WORK INSTRUCTION
Repeat the entries exactly, keeping every line as it is.

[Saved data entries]
╔══
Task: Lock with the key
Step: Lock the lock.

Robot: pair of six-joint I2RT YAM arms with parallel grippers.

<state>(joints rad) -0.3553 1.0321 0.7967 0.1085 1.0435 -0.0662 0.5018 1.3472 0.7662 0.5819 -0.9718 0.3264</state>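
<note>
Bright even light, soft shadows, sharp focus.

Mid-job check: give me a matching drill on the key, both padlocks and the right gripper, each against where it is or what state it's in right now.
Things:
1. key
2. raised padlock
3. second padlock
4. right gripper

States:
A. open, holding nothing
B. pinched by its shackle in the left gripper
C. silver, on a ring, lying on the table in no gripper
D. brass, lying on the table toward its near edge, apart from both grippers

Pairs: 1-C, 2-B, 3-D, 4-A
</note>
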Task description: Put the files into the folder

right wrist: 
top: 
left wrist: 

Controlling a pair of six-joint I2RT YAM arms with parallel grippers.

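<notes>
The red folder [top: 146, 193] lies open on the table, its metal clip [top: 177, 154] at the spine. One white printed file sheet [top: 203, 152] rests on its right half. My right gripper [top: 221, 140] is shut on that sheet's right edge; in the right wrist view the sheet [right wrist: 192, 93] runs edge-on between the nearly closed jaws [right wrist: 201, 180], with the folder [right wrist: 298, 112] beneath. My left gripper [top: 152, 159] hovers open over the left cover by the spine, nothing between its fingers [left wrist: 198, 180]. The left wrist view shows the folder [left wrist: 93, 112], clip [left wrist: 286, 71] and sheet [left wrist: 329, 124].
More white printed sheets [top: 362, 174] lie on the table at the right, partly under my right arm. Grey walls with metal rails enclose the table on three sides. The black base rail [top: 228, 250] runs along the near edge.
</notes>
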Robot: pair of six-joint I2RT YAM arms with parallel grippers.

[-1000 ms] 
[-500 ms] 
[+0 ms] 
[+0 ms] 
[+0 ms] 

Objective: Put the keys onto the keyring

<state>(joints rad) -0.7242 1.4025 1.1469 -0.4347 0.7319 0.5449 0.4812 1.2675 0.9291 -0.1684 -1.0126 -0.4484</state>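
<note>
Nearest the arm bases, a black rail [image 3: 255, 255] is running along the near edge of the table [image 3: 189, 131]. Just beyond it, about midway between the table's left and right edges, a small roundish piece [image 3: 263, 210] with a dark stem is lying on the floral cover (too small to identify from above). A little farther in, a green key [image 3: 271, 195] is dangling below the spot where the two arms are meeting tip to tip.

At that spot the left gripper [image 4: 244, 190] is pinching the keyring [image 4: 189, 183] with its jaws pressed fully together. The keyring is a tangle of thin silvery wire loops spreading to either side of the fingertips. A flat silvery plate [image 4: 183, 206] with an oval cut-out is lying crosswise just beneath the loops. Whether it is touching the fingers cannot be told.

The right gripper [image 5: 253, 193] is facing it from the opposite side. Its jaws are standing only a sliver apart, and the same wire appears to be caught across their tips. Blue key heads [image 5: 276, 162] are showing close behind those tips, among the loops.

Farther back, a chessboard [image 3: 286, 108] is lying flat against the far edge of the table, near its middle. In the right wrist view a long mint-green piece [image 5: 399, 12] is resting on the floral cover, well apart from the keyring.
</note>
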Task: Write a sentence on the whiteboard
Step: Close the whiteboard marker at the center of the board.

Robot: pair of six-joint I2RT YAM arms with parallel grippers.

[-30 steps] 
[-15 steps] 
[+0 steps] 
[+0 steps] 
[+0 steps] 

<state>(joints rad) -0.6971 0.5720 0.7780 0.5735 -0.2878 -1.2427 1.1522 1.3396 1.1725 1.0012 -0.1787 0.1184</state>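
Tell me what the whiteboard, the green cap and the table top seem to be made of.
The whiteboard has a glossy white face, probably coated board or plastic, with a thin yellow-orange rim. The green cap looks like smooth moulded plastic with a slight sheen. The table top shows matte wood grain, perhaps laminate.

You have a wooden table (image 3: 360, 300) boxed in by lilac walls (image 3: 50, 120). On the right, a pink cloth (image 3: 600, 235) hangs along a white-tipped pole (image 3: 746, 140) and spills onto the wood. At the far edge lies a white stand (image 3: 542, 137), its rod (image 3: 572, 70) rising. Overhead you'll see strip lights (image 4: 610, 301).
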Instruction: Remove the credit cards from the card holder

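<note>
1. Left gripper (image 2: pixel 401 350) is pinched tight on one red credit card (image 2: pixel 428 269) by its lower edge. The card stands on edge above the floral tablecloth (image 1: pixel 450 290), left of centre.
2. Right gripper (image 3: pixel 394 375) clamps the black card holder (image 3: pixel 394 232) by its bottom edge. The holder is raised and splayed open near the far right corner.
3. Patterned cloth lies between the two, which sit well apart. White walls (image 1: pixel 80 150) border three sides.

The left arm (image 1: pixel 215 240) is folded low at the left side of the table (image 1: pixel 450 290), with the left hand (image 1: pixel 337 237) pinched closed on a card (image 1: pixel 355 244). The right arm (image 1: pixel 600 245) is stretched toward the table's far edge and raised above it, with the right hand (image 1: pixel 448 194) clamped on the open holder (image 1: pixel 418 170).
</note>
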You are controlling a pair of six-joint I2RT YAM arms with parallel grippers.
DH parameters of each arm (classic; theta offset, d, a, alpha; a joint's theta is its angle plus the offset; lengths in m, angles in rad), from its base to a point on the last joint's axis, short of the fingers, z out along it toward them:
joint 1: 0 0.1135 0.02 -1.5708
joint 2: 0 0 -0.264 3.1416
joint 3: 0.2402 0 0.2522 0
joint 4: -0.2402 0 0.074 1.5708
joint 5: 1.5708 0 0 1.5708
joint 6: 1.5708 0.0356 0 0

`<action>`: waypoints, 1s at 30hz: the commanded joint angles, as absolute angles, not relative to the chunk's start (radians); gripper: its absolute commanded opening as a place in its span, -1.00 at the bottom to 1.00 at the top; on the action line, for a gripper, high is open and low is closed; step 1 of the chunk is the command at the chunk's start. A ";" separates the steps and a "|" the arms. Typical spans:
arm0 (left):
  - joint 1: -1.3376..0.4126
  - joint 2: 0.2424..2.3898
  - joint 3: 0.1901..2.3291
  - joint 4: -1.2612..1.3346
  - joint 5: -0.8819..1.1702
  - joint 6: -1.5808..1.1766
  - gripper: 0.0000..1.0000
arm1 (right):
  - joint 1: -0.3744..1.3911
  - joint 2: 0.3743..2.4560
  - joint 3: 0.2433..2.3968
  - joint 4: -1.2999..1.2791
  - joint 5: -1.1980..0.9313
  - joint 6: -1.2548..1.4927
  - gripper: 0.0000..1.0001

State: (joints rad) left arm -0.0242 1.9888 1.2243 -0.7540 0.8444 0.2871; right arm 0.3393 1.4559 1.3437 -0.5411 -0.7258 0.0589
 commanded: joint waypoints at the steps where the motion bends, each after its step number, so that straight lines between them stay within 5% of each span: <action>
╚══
TASK RESPONSE
Task: Lock with the key
Step: Lock the lock.

Robot: pair of six-joint I2RT YAM arms with parallel grippers.

<state>(joints rad) -0.3553 1.0321 0.7967 0.1085 1.0435 -0.0662 0.5018 1.3472 0.7662 0.5819 -0.9718 0.3264</state>
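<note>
Bright even light, soft shadows, sharp focus.

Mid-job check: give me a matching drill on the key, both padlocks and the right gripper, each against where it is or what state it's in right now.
Things:
1. key
2. raised padlock
3. second padlock
4. right gripper

States:
A. open, holding nothing
B. pinched by its shackle in the left gripper
C. silver, on a ring, lying on the table in no gripper
D. brass, lying on the table toward its near edge, apart from both grippers

Pairs: 1-C, 2-B, 3-D, 4-A
</note>
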Task description: Put the files into the folder

right wrist: 
top: 
left wrist: 

Controlling a pair of six-joint I2RT YAM arms with parallel grippers.

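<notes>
The red folder [top: 146, 193] lies open on the table, its metal clip [top: 177, 154] at the spine. One white printed file sheet [top: 203, 152] rests on its right half. My right gripper [top: 221, 140] is shut on that sheet's right edge; in the right wrist view the sheet [right wrist: 192, 93] runs edge-on between the nearly closed jaws [right wrist: 201, 180], with the folder [right wrist: 298, 112] beneath. My left gripper [top: 152, 159] hovers open over the left cover by the spine, nothing between its fingers [left wrist: 198, 180]. The left wrist view shows the folder [left wrist: 93, 112], clip [left wrist: 286, 71] and sheet [left wrist: 329, 124].
More white printed sheets [top: 362, 174] lie on the table at the right, partly under my right arm. Grey walls with metal rails enclose the table on three sides. The black base rail [top: 228, 250] runs along the near edge.
</notes>
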Robot: pair of six-joint I2RT YAM arms with parallel grippers.

[-1000 ms] 
[-500 ms] 
[+0 ms] 
[+0 ms] 
[+0 ms] 

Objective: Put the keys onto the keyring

<state>(joints rad) -0.7242 1.4025 1.1469 -0.4347 0.7319 0.5449 0.4812 1.2675 0.9291 -0.1684 -1.0126 -0.4484</state>
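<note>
Nearest the arm bases, a black rail [image 3: 255, 255] is running along the near edge of the table [image 3: 189, 131]. Just beyond it, about midway between the table's left and right edges, a small roundish piece [image 3: 263, 210] with a dark stem is lying on the floral cover (too small to identify from above). A little farther in, a green key [image 3: 271, 195] is dangling below the spot where the two arms are meeting tip to tip.

At that spot the left gripper [image 4: 244, 190] is pinching the keyring [image 4: 189, 183] with its jaws pressed fully together. The keyring is a tangle of thin silvery wire loops spreading to either side of the fingertips. A flat silvery plate [image 4: 183, 206] with an oval cut-out is lying crosswise just beneath the loops. Whether it is touching the fingers cannot be told.

The right gripper [image 5: 253, 193] is facing it from the opposite side. Its jaws are standing only a sliver apart, and the same wire appears to be caught across their tips. Blue key heads [image 5: 276, 162] are showing close behind those tips, among the loops.

Farther back, a chessboard [image 3: 286, 108] is lying flat against the far edge of the table, near its middle. In the right wrist view a long mint-green piece [image 5: 399, 12] is resting on the floral cover, well apart from the keyring.
</note>
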Task: Write a sentence on the whiteboard
Step: Close the whiteboard marker at the center of the board.

Robot: pair of six-joint I2RT YAM arms with parallel grippers.

[-30 steps] 
[-15 steps] 
[+0 steps] 
[+0 steps] 
[+0 steps] 

<state>(joints rad) -0.6971 0.5720 0.7780 0.5735 -0.2878 -1.2427 1.1522 1.3396 1.1725 1.0012 -0.1787 0.1184</state>
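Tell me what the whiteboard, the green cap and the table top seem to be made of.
The whiteboard has a glossy white face, probably coated board or plastic, with a thin yellow-orange rim. The green cap looks like smooth moulded plastic with a slight sheen. The table top shows matte wood grain, perhaps laminate.

You have a wooden table (image 3: 360, 300) boxed in by lilac walls (image 3: 50, 120). On the right, a pink cloth (image 3: 600, 235) hangs along a white-tipped pole (image 3: 746, 140) and spills onto the wood. At the far edge lies a white stand (image 3: 542, 137), its rod (image 3: 572, 70) rising. Overhead you'll see strip lights (image 4: 610, 301).
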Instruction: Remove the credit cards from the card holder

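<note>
1. Left gripper (image 2: pixel 401 350) is pinched tight on one red credit card (image 2: pixel 428 269) by its lower edge. The card stands on edge above the floral tablecloth (image 1: pixel 450 290), left of centre.
2. Right gripper (image 3: pixel 394 375) clamps the black card holder (image 3: pixel 394 232) by its bottom edge. The holder is raised and splayed open near the far right corner.
3. Patterned cloth lies between the two, which sit well apart. White walls (image 1: pixel 80 150) border three sides.

The left arm (image 1: pixel 215 240) is folded low at the left side of the table (image 1: pixel 450 290), with the left hand (image 1: pixel 337 237) pinched closed on a card (image 1: pixel 355 244). The right arm (image 1: pixel 600 245) is stretched toward the table's far edge and raised above it, with the right hand (image 1: pixel 448 194) clamped on the open holder (image 1: pixel 418 170).
</note>
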You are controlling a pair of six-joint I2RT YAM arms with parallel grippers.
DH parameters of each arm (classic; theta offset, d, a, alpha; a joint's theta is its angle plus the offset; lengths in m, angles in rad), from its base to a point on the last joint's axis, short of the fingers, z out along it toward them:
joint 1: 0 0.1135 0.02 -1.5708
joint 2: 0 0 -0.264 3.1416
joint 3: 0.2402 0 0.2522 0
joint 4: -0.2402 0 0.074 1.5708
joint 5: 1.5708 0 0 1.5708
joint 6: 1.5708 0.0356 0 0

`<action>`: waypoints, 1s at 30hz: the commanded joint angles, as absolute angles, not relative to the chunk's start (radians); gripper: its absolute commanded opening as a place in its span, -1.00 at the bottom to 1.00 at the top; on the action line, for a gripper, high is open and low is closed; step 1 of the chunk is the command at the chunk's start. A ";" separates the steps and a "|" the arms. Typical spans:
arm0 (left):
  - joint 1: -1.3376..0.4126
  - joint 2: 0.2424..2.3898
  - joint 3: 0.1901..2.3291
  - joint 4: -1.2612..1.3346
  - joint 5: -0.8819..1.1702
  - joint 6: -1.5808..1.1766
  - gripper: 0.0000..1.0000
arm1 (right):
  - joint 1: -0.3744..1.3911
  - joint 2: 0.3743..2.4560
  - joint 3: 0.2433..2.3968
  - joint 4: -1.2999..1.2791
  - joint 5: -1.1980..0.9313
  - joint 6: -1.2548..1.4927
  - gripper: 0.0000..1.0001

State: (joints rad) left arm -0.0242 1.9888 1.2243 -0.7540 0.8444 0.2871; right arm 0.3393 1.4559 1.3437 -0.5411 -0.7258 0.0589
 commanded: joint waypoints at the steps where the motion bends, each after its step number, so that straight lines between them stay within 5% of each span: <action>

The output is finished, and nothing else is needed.